* Exercise directions *
Reproduce the listing word for word, leaving every picture behind.
_ _ _
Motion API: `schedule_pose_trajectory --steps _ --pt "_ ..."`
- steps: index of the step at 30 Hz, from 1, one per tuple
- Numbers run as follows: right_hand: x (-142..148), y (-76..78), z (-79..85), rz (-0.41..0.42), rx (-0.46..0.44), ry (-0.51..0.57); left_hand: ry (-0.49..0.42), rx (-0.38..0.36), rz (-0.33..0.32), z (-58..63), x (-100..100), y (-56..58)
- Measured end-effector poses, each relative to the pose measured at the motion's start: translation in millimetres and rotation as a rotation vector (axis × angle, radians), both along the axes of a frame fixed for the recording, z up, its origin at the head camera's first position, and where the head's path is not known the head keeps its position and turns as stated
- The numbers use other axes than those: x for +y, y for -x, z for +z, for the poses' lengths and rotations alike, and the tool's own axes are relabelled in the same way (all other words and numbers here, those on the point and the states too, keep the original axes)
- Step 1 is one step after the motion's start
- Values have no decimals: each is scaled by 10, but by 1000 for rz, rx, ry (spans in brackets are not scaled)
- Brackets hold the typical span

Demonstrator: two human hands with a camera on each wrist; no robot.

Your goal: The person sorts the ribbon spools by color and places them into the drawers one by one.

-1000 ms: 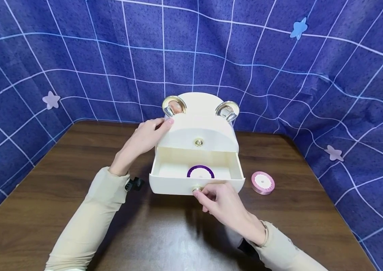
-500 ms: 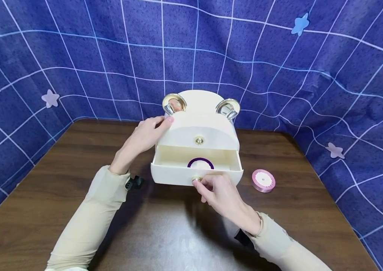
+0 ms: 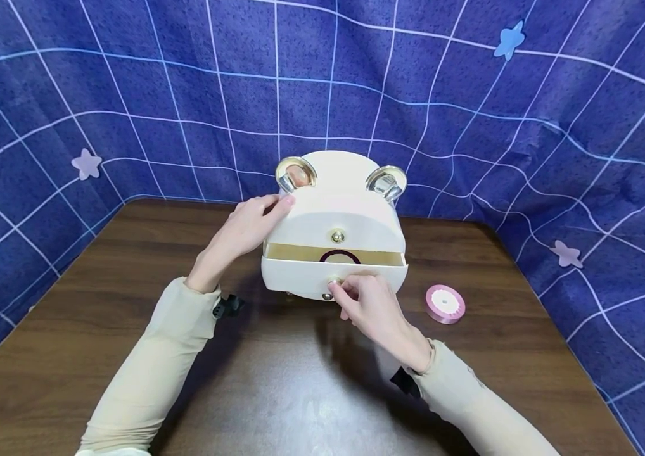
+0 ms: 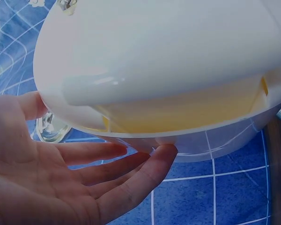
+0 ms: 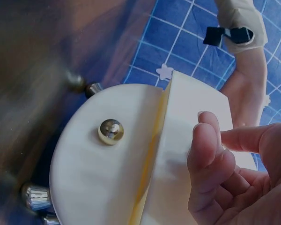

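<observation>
A white drawer box (image 3: 357, 202) with round metal ears stands on the table. My right hand (image 3: 374, 310) pinches the small metal knob (image 3: 334, 282) of its middle drawer (image 3: 294, 275), which sticks out part way. Inside that drawer, the upper rim of a dark purple ribbon roll (image 3: 340, 252) shows above the front. My left hand (image 3: 245, 228) rests on the box's left side, thumb near the top; in the left wrist view its fingers (image 4: 131, 183) lie fairly straight against the side wall. In the right wrist view the lower drawer's knob (image 5: 111, 131) is bare.
On the wooden table (image 3: 277, 380), right of the box, lies a pink ribbon roll (image 3: 445, 304). A blue gridded cloth (image 3: 322, 76) hangs behind and at the sides. Short metal feet (image 5: 36, 196) support the box.
My right hand has moved away from me with the knob, and the middle drawer has slid mostly in. Less of the purple ribbon roll shows. The left hand has stayed in place.
</observation>
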State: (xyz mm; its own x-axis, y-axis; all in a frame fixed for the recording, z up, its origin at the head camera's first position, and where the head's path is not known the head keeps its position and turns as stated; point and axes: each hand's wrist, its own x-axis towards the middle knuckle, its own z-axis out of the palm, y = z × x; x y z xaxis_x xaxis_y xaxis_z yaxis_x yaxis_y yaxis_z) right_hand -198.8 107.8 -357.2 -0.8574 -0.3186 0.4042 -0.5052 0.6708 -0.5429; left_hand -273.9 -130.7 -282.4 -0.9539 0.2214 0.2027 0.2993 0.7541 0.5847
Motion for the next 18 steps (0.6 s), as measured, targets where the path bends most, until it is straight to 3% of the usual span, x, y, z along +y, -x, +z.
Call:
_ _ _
* Finished exercise *
Motion API: `schedule_pose_trajectory --steps _ --pt "_ ..."`
- steps: index of the step at 30 Hz, from 1, one per tuple
- Numbers run as follows: right_hand: x (-142..148), y (-76..78), z (-79..85), rz (-0.41..0.42), rx (-0.46..0.44), ry (-0.51..0.57); left_hand: ry (-0.49..0.42), rx (-0.38..0.36), rz (-0.33..0.32), z (-58..63), x (-100..100), y (-56..58)
- Measured end-effector poses, each relative to the pose measured at the motion's start: translation in millimetres and rotation as a rotation vector (axis × angle, radians), both along the axes of a frame fixed for the recording, z up, its origin at the head camera's first position, and where the head's path is not known the head keeps its position and turns as stated
- The numbers use other axes than those: x for +y, y for -x, z for +z, for the poses' lengths and rotations alike, and the tool's own axes are relabelled in the same way (all other words and numbers here, those on the point and the states too, keep the original axes)
- Step 1 is one step after the motion's start
- Values have no decimals: each is scaled by 10, but by 1000 for rz, rx, ry (spans in brackets are not scaled)
- Brackets hold the typical span

Demonstrator: two human hands with a camera on each wrist; no robot.

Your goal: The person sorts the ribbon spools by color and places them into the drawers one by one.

-1000 ms: 
-500 ms: 
+0 ms: 
+0 ms: 
+0 ms: 

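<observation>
A white drawer box (image 3: 357, 202) with round metal ears stands on the table. My right hand (image 3: 374, 310) pinches the small metal knob (image 3: 334, 282) of its middle drawer (image 3: 294, 275), which sticks out part way. Inside that drawer, the upper rim of a dark purple ribbon roll (image 3: 340, 252) shows above the front. My left hand (image 3: 245, 228) rests on the box's left side, thumb near the top; in the left wrist view its fingers (image 4: 131, 183) lie fairly straight against the side wall. In the right wrist view the lower drawer's knob (image 5: 111, 131) is bare.
On the wooden table (image 3: 277, 380), right of the box, lies a pink ribbon roll (image 3: 445, 304). A blue gridded cloth (image 3: 322, 76) hangs behind and at the sides. Short metal feet (image 5: 36, 196) support the box.
My right hand has moved away from me with the knob, and the middle drawer has slid mostly in. Less of the purple ribbon roll shows. The left hand has stayed in place.
</observation>
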State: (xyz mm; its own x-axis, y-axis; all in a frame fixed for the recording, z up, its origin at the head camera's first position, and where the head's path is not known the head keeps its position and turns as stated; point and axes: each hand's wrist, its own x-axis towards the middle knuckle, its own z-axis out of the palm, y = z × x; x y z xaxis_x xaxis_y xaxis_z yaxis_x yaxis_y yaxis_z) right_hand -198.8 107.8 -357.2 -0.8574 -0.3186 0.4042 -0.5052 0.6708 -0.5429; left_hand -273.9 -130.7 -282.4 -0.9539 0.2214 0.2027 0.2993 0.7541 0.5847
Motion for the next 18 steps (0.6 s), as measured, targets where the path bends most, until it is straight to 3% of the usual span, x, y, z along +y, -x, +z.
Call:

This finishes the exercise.